I've only done a few C-H / Vacon drives (that's who makes that drive) over the years, they have ALL had weird quirks to them. I had one that kept tripping on high DC bus voltage. It told me on the display that the DC bus was 720V, the trip threshold was something like 785, but it kept tripping anyway. Took it out and replaced it with spare drive at the site, no problems. Sent the drive in to C-H for eval, no problems found. Hooked it up at my shop, no problems. Took it back out to the site, trips on High DC bus! Never did figure that one out, I just left the other drive there and the user bought another spare. My theory was that they have poor noise immunity, ie EMI/RFI that leaks into the main board circuit and messes things up. In my shop, no RFI other than this one drive, but in the field, it was in a C-H MCC along with a dozen other drives. It was only this one drive that had an issue though, so it points to something that is inconsistent in the construction.


----------



## sparkywannabee (Jan 29, 2013)

You can buy these tach's that come with self adhesive reflecting tape, put a little piece on one of the blades and shine your beam on it, same tach will also take a wheel with set screw on the end for contact measurement if you can do it safely. I used to have to program Siemens Simatic drives with a HIM, if you don't save the values to eprom you will lose them at powerdown, did you doublecheck you still had the correct parameters. Just bought a Vacon drive last month, but was a little one, 2 HP, parameters were punched in by hand.


----------



## Cow (Jan 16, 2008)

As far as I could tell it had the correct parameters even BEFORE I copied parameter sets. I went through the parameters one by one with the good drive beside it. I only copied parameter sets just in case I missed a parameter hiding somewhere in the drive that I didn't see.
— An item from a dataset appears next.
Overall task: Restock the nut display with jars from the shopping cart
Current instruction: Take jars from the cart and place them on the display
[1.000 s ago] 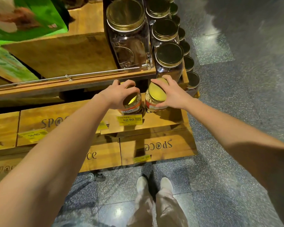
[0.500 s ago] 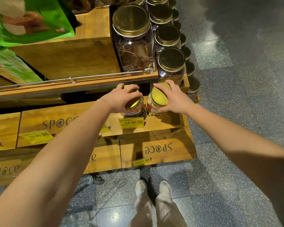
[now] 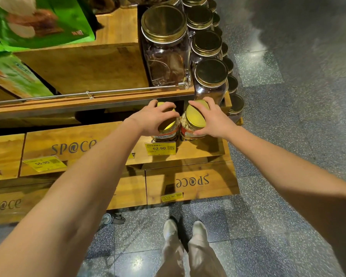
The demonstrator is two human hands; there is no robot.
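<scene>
Green snack bags (image 3: 38, 21) lie at the far left on the upper level of the wooden display, above a metal rail (image 3: 88, 94). Below them, a wooden crate (image 3: 72, 150) stamped "SP@CE" carries a yellow price tag (image 3: 44, 163) reading 56.90. Toward the middle, the left hand (image 3: 150, 120) comes down from above on the left jar (image 3: 168, 129), its fingers curled over the gold lid and gripping the rim. This jar stands on the crate ledge under the upper shelf, with its long axis close to vertical, its lid up and its "CASHEWS" label facing the viewer. A second price tag (image 3: 161, 148), marked 62.90, hangs just below it. Just beside it on the same ledge is the right jar (image 3: 192, 124), full of pale nuts. Its lid points up and it seems to lean a little; whether its base sits flat cannot be told. The right hand (image 3: 212, 118) clasps its lid, fingers over the far edge and thumb at the near edge. Behind, on the upper shelf, stands a large clear jar (image 3: 166, 48) with a gold lid, and to its right a row of dark-lidded jars (image 3: 210, 76) runs back. Grey speckled floor (image 3: 288, 136) fills the right side.
</scene>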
I understand what you're saying about the EEPROM though, I've only seen that problem on some decade old AB softstarts I work on. I've never seen a drive lose parameter sets on power down. That would be a new one for me...


----------



## JRaef (Mar 23, 2009)

Cow said:


> As far as I could tell it had the correct parameters even BEFORE I copied parameter sets. I went through the parameters one by one with the good drive beside it. I only copied parameter sets just in case I missed a parameter hiding somewhere in the drive that I didn't see.
> 
> I understand what you're saying about the EEPROM though, I've only seen that problem on some decade old AB softstarts I work on. I've never seen a drive lose parameter sets on power down. That would be a new one for me...


Regarding the Siemens experience, it isn't that it loses parameters on power down, it's that in the Siemens drive the HIM is not necessary to run the drive. So when you use it to make changes to the program, the HIM first uploads the drive programming to its own internal EEPROM, then you are making changes only to that EEPROM which then temprarily transfers it to the RAM in the drive so that you can test it. When you are done, you have to take the step of STORING the new programming that you did in the HIM to the EEPROM memory that resides inside the drive. If you fail to take that final step, the work you did on the HIM is lost as soon as you disconnect it.
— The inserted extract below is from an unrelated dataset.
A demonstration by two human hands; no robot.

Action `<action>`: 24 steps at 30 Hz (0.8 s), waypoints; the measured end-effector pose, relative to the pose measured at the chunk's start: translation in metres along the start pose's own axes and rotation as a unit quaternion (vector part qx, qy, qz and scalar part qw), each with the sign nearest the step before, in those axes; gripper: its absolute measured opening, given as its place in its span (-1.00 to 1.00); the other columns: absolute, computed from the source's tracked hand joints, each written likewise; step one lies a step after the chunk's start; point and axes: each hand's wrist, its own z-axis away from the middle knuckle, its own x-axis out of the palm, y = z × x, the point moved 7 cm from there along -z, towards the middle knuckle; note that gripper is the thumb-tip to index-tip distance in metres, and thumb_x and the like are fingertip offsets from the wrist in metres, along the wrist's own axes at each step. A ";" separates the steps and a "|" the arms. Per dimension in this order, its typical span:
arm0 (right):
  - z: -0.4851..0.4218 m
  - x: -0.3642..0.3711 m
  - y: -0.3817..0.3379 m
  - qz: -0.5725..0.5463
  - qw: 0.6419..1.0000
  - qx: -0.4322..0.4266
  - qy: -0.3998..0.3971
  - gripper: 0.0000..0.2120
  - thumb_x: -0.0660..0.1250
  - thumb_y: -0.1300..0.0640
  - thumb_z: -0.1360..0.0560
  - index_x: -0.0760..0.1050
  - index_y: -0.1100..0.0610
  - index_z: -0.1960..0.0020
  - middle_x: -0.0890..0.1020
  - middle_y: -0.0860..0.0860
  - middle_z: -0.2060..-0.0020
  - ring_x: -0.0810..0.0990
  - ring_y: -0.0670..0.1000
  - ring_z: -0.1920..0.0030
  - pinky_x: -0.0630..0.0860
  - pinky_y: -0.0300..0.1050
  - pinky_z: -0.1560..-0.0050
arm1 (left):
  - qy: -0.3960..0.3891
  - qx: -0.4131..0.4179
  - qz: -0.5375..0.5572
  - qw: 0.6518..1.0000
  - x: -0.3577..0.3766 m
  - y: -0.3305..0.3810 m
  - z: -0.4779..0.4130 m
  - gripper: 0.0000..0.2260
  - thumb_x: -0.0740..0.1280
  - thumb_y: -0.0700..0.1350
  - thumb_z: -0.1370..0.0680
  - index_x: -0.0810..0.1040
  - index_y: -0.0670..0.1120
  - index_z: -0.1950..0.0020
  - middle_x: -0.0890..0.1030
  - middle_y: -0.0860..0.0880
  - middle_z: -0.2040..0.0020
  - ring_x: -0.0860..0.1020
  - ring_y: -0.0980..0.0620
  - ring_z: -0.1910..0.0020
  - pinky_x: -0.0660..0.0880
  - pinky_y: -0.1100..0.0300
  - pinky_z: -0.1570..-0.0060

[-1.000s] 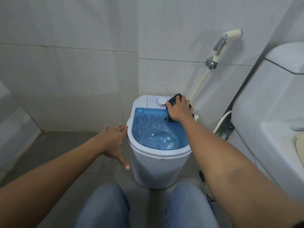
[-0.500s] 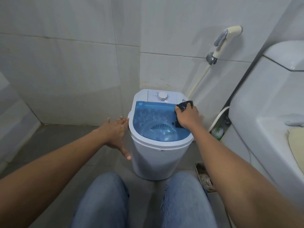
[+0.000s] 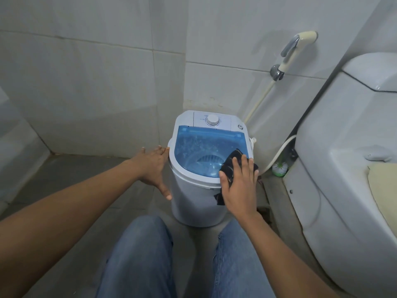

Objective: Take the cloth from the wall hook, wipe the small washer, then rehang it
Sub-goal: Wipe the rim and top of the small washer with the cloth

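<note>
The small washer is white with a clear blue lid and a round dial at the back, and it stands on the floor in the corner. My right hand lies flat on a dark cloth, pressing it on the lid's front right rim. One corner of the cloth hangs down the washer's side. My left hand rests with fingers spread against the washer's left side. No wall hook is in view.
A white toilet fills the right side, close to the washer. A bidet sprayer hangs on the tiled wall with its hose running down behind the washer. A toilet brush stands between them. My knees in jeans are just below the washer.
My right hand has slid the cloth from the back right, near the dial, along the right edge to the front right rim. My left hand has stayed on the washer's left side.
</note>
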 end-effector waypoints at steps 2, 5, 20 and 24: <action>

Not all drives work that way. I don't think the Vacon drives will run without the HIM connected, but I can't remember.


----------



## tfo (Jun 20, 2013)

Only thing i can really think of is that maybe the "speed" parameter is not set high enough and 48Hz is what coincides with the max speed parameter, but i know you said you copied parameters.


----------



## sparkywannabee (Jan 29, 2013)

Cow said:


> As far as I could tell it had the correct parameters even BEFORE I copied parameter sets. I went through the parameters one by one with the good drive beside it. I only copied parameter sets just in case I missed a parameter hiding somewhere in the drive that I didn't see.
> 
> I understand what you're saying about the EEPROM though, I've only seen that problem on some decade old AB softstarts I work on. I've never seen a drive lose parameter sets on power down. That would be a new one for me...


What JRaef said. I did not clarify, you have to change a parameter from 0 to 1 to write to Eprom in drive, till than it is only in the RAM. This obviously does not apply to your situation. Just trying to help. You'll probably be fine once you install a new drive.


----------



## Cow (Jan 16, 2008)

I went to the site today to replace the drive and it was running correctly at 58hz when I got there.
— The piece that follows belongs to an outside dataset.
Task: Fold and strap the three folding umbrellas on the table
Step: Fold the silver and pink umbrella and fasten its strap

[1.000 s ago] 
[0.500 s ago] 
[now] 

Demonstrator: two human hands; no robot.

I stopped and restarted it and it still ramped to 58 hz just like it was supposed too.

The customer said he had not touched the drive in the couple days since we had looked at it. He decided to leave it running and just keep an eye on it. 

So now he has a spare drive!:thumbup:


----------



## JRaef (Mar 23, 2009)

Cow said:


> I went to the site today to replace the drive and it was running correctly at 58hz when I got there.
> 
> I stopped and restarted it and it still ramped to 58 hz just like it was supposed too.
> 
> ...


That the Microsoft method of field repair. Turn it off, turn it back on, repeat until the problem goes away.


----------



## adamc (Sep 27, 2013)

> the Microsoft method of field repair. Turn it off, turn it back on, repeat until the problem goes away.


LOL you forgot " Is it Plugged in ? "

RFI is as likely as anything..

years ago at a water plant the process would get messed up once in a while..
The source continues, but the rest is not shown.